WORK TO BE COMPLETED:
Only one span of the listing below should come back. It runs from the line with "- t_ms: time" through the line with "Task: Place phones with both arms", and each of its lines must be reproduced exactly.

PROVIDED MATERIAL:
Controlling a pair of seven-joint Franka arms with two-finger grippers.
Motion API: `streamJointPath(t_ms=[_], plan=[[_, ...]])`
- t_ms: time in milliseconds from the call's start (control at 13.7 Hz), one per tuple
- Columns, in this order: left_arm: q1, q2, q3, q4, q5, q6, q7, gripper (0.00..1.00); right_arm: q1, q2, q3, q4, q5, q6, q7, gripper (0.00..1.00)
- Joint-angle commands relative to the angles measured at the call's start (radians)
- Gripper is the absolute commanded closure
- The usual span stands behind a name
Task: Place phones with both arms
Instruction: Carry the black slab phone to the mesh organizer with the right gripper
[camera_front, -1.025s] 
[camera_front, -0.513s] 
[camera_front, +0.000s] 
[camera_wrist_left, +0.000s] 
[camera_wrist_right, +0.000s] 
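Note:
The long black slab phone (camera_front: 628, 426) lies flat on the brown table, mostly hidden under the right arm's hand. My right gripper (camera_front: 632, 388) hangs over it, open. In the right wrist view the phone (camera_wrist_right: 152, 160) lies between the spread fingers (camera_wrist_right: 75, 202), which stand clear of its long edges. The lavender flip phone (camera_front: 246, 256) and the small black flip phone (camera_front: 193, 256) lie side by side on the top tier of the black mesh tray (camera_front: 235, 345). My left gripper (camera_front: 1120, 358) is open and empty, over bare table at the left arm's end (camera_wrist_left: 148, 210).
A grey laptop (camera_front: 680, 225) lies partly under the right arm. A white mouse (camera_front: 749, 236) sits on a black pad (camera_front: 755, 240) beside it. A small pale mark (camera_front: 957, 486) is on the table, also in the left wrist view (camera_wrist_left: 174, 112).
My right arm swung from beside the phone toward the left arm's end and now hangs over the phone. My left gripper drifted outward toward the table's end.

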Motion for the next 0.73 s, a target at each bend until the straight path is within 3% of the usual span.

OUTPUT BELOW:
- t_ms: time in milliseconds from the call's start (control at 13.7 Hz), one per tuple
- Columns, in this order: left_arm: q1, q2, q3, q4, q5, q6, q7, gripper (0.00..1.00); right_arm: q1, q2, q3, q4, q5, q6, q7, gripper (0.00..1.00)
- Joint-angle commands relative to the angles measured at the call's start (radians)
- Gripper is the absolute commanded closure
- The usual span stands behind a name
Task: Place phones with both arms

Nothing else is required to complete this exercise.